ALEKSANDER GĄCIARZ
Sobotnia akcja ogławiania wierzb została przeprowadzona na tej samej opatkowickiej łące, na której przed siedmioma laty wszystko się zaczęło. - Aby przedłużyć żywotność wierzb, należy je ogławiać co kilka lat. W przeciwnym razie zbyt ciężkie gałęzie rozłupią pień i drzewo ulegnie zniszczeniu - mówi inicjator akcji Waldemar Bucki.
Ogłowionym siedem lat temu wierzbom z Opatkowic gałęzie odrosły już na tyle duże, że akcję można było powtórzyć w tym samym miejscu, na łące Teresy Kozery. - Myślę, że ogólnie w naszej miejscowości klimat dla tej akcji jest sprzyjający - podkreśla sołtys Marek Mazurek. Trudno odmówić mu racji, bo pięć z dotychczasowych akcji miało miejsce właśnie w Opatkowicach, a ich uczestnicy zawsze mogą się ogrzać i posilić w miejscowej remizie.
Tym razem nie udało się ogłowić tylu wierzb, co w latach poprzednich. Na przeszkodzie stanęła pogoda. - Rano całe drzewa były pokryte warstwą lodu - mówi Małgorzata Kwiatkowska, kierownik Wydziału Rolnictwa i Ochrony Środowiska UGiM w Proszowicach. Organizatorom nie chodziło jednak o ilość. - My mamy przede wszystkim pokazać, jak to się robi i po co. Chcemy, aby ludzie ogławiali wierzby, bo to element naszego rodzimego krajobrazu - mówi Waldemar Bucki.
Wiceburmistrz Proszowic Jerzy Pławecki przypomina, że jeszcze kilkadziesiąt lat temu wierzba miała duże znaczenie ekonomiczne. - Gdy przyjeżdżali do nas pracownicy najemni zza Wisły, często zapłatę za pracę brali właśnie w wierzbowym drewnie, które było bardzo cenne. Najcieńszymi gałązkami paliło się w chlebowych piecach, grubsze i długie służyły jako tyczki, a najgrubsze były przeznaczane na opał - opowiada. Wierzbowe pnie, pełne dziupli i szczelin, to również siedlisko wielu gatunków owadów, ptaków i drobnych ssaków.

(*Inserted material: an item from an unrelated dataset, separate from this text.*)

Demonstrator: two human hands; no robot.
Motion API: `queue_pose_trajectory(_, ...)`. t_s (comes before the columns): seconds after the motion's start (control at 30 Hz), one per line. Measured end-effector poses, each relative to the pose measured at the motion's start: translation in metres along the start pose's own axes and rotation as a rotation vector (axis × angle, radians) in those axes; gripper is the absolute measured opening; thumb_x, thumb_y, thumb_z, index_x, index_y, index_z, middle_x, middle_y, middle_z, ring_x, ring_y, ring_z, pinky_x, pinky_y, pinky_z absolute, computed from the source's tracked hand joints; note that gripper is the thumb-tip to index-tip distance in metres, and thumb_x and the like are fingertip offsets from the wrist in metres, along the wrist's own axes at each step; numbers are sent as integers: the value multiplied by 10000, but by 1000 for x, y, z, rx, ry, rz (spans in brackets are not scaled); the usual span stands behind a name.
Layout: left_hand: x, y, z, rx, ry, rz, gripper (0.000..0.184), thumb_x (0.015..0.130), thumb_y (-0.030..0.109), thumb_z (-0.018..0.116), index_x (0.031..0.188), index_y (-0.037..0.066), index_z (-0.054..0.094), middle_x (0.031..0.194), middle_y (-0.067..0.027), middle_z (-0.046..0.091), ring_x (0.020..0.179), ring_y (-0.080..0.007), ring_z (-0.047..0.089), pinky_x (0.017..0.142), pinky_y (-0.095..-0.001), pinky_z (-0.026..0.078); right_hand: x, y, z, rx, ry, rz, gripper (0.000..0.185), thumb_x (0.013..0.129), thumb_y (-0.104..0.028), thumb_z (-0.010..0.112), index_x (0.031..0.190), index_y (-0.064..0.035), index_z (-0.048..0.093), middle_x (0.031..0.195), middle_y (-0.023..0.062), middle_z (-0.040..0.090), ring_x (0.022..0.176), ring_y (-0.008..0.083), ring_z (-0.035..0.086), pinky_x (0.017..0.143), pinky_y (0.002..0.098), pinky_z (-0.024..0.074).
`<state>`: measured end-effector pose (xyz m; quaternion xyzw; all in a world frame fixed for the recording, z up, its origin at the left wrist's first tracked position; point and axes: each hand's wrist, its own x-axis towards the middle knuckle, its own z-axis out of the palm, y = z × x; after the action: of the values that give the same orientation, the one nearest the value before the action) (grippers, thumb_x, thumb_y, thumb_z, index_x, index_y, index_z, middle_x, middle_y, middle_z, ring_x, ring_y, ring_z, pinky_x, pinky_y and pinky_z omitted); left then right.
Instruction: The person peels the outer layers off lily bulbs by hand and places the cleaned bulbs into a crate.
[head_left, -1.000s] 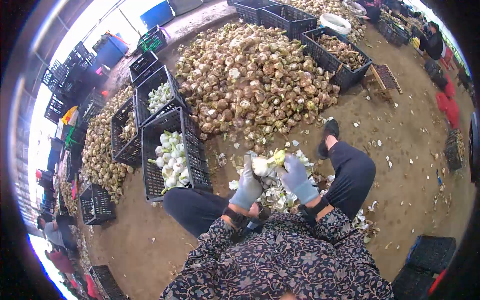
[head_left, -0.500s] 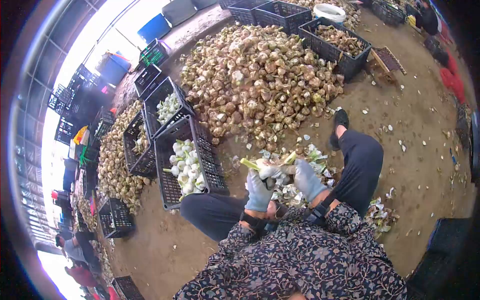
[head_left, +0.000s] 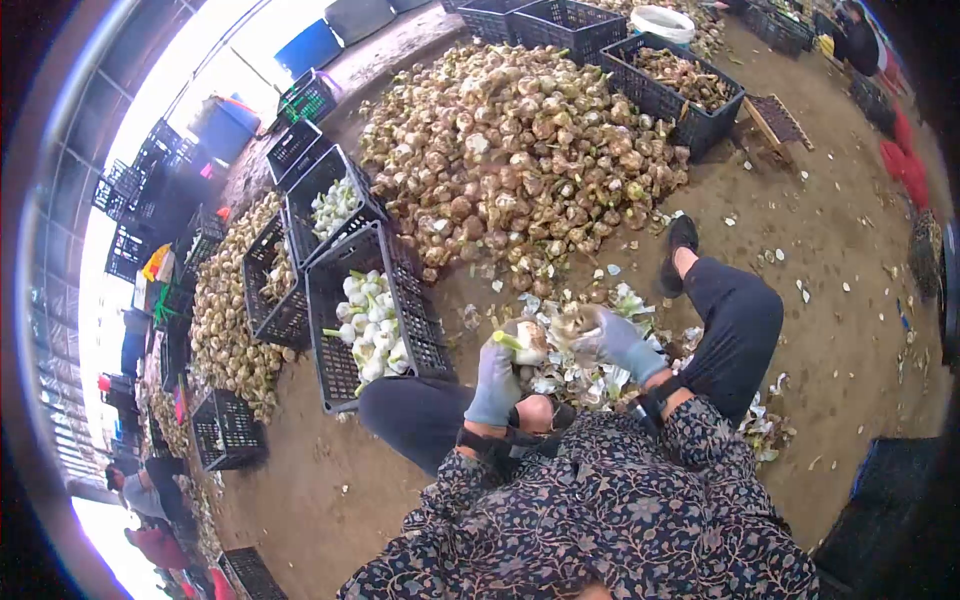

To właśnie z tych powodów województwo małopolskie od kilku lat wspiera Dni Wierzby w ramach środków z programu "Małopolska Nasz Region, Nasza Szansa". W podziękowaniu za tę pomoc wicemarszałek Wojciech Kozak został w sobotę mianowany wierzbowym królem, a jako atrybut władzy otrzymał berło z wierzbowych witek. W panowaniu będzie go wspierać królowa Aneta Dziedzic, na co dzień wicedyrektor Zespołu Szkół w Piotrkowicach Małych, który obok Stowarzyszenia Proszowickich Hodowców Gołębi Rasowych i Drobnego Inwentarza wziął na siebie ciężar organizacji imprezy. Do akcji włączyli się uczniowie SP 1 z Proszowic, SP i Niepublicznego Gimnazjum w Ostrowie, Zespołu Szkół w Klimontowie, a o oprawę artystyczną zadbali piotrkowiccy przedszkolacy.
Nagrody ufundowane przez Małopolski Ośrodek Doradztwa Rolniczego dostali najaktywniejsi uczestnicy akcji: Daria Jasik, Natalia Rogala, Maciej Sowa, Marta Poświat oraz najmłodsi, bracia Krzyś i Antoś Nowakowie.